**WHAT THIS TASK INVOLVES**
From top to bottom, reproduce the listing without a single change.

**AVAILABLE DATA**
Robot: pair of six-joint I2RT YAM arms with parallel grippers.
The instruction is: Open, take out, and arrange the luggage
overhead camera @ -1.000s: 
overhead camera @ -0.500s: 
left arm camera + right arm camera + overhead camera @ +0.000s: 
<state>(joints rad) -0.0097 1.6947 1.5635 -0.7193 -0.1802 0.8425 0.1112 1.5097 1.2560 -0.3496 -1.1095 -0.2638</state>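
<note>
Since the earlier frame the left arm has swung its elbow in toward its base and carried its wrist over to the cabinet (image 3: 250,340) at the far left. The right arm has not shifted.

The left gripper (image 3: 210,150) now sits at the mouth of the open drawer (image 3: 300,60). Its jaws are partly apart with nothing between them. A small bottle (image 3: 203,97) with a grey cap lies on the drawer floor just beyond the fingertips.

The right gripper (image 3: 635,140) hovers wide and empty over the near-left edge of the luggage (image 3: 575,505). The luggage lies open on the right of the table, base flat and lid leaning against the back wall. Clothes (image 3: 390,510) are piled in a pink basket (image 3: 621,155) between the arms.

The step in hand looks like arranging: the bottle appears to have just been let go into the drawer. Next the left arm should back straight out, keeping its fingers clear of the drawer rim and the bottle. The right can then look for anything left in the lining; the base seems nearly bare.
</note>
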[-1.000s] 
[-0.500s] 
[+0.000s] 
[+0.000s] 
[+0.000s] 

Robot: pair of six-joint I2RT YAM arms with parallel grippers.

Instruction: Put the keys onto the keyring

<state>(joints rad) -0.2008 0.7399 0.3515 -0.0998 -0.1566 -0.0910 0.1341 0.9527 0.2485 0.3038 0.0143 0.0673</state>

**EXERCISE OUTPUT**
Robot: pair of six-joint I2RT YAM arms with parallel grippers.
The instruction is: Open, take out, and arrange the luggage
overhead camera @ -1.000s: 
overhead camera @ -0.500s: 
left arm camera + right arm camera + overhead camera @ +0.000s: 
<state>(joints rad) -0.0097 1.6947 1.5635 -0.7193 -0.1802 0.8425 0.1112 1.5097 1.2560 -0.3496 -1.1095 -0.2638</state>
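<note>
Since the earlier frame the left arm has swung its elbow in toward its base and carried its wrist over to the cabinet (image 3: 250,340) at the far left. The right arm has not shifted.

The left gripper (image 3: 210,150) now sits at the mouth of the open drawer (image 3: 300,60). Its jaws are partly apart with nothing between them. A small bottle (image 3: 203,97) with a grey cap lies on the drawer floor just beyond the fingertips.

The right gripper (image 3: 635,140) hovers wide and empty over the near-left edge of the luggage (image 3: 575,505). The luggage lies open on the right of the table, base flat and lid leaning against the back wall. Clothes (image 3: 390,510) are piled in a pink basket (image 3: 621,155) between the arms.

The step in hand looks like arranging: the bottle appears to have just been let go into the drawer. Next the left arm should back straight out, keeping its fingers clear of the drawer rim and the bottle. The right can then look for anything left in the lining; the base seems nearly bare.
</note>
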[-1.000s] 
[-0.500s] 
[+0.000s] 
[+0.000s] 
[+0.000s] 

Robot: pair of six-joint I2RT YAM arms with parallel grippers.

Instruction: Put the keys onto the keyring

<state>(joints rad) -0.2008 0.7399 0.3515 -0.0998 -0.1566 -0.0910 0.1341 0.9527 0.2485 0.3038 0.0143 0.0673</state>

This exercise is complete.